Print the listing in its entirety and exactly, leaving out images.

"""

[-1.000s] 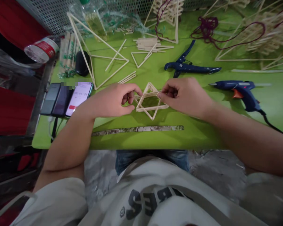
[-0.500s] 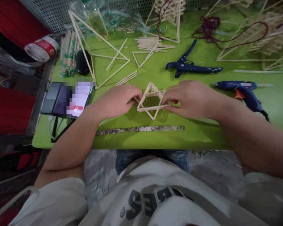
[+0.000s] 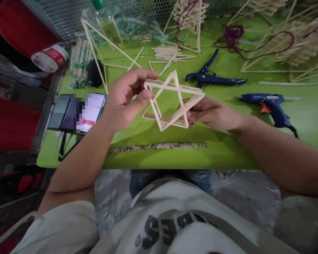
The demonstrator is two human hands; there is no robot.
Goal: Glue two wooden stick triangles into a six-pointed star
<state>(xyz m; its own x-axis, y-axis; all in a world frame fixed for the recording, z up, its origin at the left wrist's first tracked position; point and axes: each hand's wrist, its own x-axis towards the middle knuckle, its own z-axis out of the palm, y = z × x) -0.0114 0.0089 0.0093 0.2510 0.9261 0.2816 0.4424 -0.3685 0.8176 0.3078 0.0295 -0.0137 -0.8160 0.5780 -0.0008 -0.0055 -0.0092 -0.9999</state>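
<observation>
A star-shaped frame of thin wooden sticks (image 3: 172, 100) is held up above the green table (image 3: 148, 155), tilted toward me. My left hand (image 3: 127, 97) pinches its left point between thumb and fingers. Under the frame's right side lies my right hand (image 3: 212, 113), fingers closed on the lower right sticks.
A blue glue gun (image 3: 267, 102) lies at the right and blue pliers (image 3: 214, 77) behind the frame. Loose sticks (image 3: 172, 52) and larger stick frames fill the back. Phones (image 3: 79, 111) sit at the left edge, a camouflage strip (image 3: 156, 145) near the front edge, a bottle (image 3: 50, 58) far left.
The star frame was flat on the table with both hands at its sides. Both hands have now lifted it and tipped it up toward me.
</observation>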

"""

*RESULT:*
[-1.000s] 
[-0.500s] 
[+0.000s] 
The demonstrator is two human hands; there is no robot.
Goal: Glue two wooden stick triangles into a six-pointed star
<state>(xyz m; its own x-axis, y-axis; all in a world frame fixed for the recording, z up, its origin at the left wrist's first tracked position; point and axes: each hand's wrist, its own x-axis towards the middle knuckle, its own z-axis out of the palm, y = z × x) -0.0114 0.0089 0.0093 0.2510 0.9261 0.2816 0.4424 -0.3685 0.8176 0.3078 0.0295 -0.0137 -0.8160 0.5780 -0.0008 -0.0055 -0.0092 -0.9999</state>
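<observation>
A star-shaped frame of thin wooden sticks (image 3: 172, 100) is held up above the green table (image 3: 148, 155), tilted toward me. My left hand (image 3: 127, 97) pinches its left point between thumb and fingers. Under the frame's right side lies my right hand (image 3: 212, 113), fingers closed on the lower right sticks.
A blue glue gun (image 3: 267, 102) lies at the right and blue pliers (image 3: 214, 77) behind the frame. Loose sticks (image 3: 172, 52) and larger stick frames fill the back. Phones (image 3: 79, 111) sit at the left edge, a camouflage strip (image 3: 156, 145) near the front edge, a bottle (image 3: 50, 58) far left.
The star frame was flat on the table with both hands at its sides. Both hands have now lifted it and tipped it up toward me.
</observation>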

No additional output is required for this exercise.